Intas Pharmaceuticals Ltd. (Biopharma Division), Plot No: 423/P/A, Sarkhej-Bavla Highway, Moraiya, Sanand, Ahmedabad, Gujarat, India.
Pharmaceut Med. 2021 Mar;35(2):93-112. doi: 10.1007/s40290-020-00377-2. Epub 2021 Feb 17.
Regulatory agencies of the USA and European Union (EU) have introduced multiple guidelines in the last decade to standardize and accelerate biosimilar development.
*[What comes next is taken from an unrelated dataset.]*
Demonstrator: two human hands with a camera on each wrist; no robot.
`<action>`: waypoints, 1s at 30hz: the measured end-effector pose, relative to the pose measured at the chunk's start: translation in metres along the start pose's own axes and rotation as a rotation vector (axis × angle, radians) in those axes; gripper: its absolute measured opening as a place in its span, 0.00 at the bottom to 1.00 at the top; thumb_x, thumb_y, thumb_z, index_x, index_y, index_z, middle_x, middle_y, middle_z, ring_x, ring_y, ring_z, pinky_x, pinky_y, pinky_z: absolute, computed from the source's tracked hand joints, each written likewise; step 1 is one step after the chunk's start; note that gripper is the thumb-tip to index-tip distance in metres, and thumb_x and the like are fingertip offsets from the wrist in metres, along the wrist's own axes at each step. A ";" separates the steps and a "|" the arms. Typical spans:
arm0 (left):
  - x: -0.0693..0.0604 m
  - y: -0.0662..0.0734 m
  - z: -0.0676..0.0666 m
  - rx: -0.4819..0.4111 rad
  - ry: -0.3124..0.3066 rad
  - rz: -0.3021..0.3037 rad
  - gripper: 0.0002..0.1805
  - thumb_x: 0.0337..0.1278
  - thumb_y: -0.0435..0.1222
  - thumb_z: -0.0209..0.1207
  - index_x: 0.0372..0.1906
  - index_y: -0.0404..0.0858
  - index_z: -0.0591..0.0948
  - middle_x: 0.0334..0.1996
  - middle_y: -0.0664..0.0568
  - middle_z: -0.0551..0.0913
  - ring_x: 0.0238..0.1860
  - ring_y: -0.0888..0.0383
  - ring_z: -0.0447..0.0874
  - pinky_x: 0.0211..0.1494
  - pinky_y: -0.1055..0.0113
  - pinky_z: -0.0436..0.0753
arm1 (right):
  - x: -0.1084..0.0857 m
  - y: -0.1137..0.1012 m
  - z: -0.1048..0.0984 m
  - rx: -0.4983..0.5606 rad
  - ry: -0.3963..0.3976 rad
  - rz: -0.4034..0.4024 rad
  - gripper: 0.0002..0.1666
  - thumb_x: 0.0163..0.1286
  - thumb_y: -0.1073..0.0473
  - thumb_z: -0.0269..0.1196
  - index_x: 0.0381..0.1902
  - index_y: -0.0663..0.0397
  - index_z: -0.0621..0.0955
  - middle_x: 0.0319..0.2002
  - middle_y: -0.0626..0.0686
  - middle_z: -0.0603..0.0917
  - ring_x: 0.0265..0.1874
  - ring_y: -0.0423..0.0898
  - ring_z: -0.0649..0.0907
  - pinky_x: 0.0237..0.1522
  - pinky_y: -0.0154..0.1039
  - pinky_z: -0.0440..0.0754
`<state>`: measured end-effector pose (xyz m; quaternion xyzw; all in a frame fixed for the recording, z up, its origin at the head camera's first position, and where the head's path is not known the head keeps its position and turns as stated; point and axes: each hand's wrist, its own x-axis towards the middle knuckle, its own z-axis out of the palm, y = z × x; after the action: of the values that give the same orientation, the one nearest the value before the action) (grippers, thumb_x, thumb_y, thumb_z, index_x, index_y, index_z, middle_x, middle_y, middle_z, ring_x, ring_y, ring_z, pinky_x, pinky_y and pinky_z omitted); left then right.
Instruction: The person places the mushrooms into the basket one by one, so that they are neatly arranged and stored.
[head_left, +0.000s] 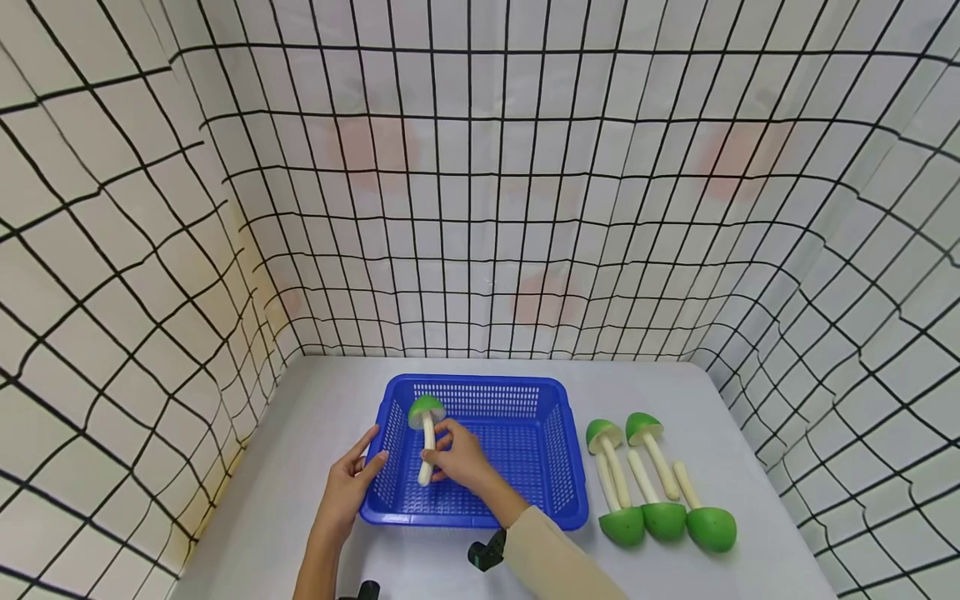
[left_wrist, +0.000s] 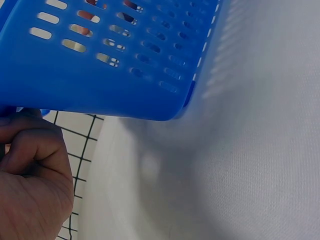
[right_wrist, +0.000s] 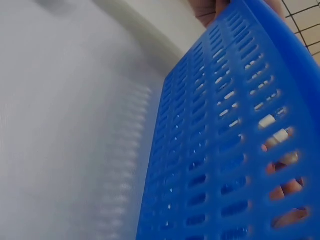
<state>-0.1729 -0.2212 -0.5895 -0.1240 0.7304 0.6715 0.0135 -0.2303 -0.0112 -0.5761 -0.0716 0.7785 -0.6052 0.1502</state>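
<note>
The right hand [head_left: 462, 458] is pinching a green-domed, white-stemmed mushroom [head_left: 428, 429] within a blue perforated plastic basket's [head_left: 450, 521] outline.
The left hand [head_left: 345, 487] is gripping the left rim [head_left: 386, 408]; a light, steady stem pinch should suit. Five similar mushrooms [head_left: 622, 527] are lying rightward.

Basket [head_left: 480, 520] sat on table [head_left: 300, 417]. One mushroom [head_left: 428, 433] was over its left half; five mushrooms [head_left: 664, 522] lay right, netting [head_left: 470, 172] behind.
</note>
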 end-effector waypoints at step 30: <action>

As a result, a large number of biosimilars are being approved in the USA and EU. In the present review, we identified the biosimilars and their corresponding reference biologics approved for pediatrics in the USA and EU, and then assessed their approval details. In the USA, a biosimilar applicant needs to submit an initial pediatric study plan under the Pediatric Research Equity Act (PREA). We found that the PREA requirements of a pediatric assessment for biosimilars were waived where the reference biologics were not approved for one or more pediatric age groups for an indication. The PREA requirements of a pediatric assessment were deferred if the indication was under orphan drug exclusivity or a pediatric formulation was not available. Excluding the waiver and deferral scenarios, biosimilars were approved for the same pediatric indications as those of the reference biologics based on scientific justification extrapolation from the pediatric information of the reference biologics to biosimilars. The applicants were asked to submit a pediatric assessment in the deferred indication and/or develop a dedicated formulation that can ensure accurate dose delivery in pediatric population, as applicable. In the EU, pediatric assessments were not required for biosimilars; hence, all biosimilars (except rituximab) have been approved for the same indications as those of the reference biologics. Biosimilar developers need to be aware of the possible requirement of a pediatric study plan, development of pediatric drug delivery devices, and requirement of human factor studies for a device, to avoid delay in approval of biosimilars in the USA.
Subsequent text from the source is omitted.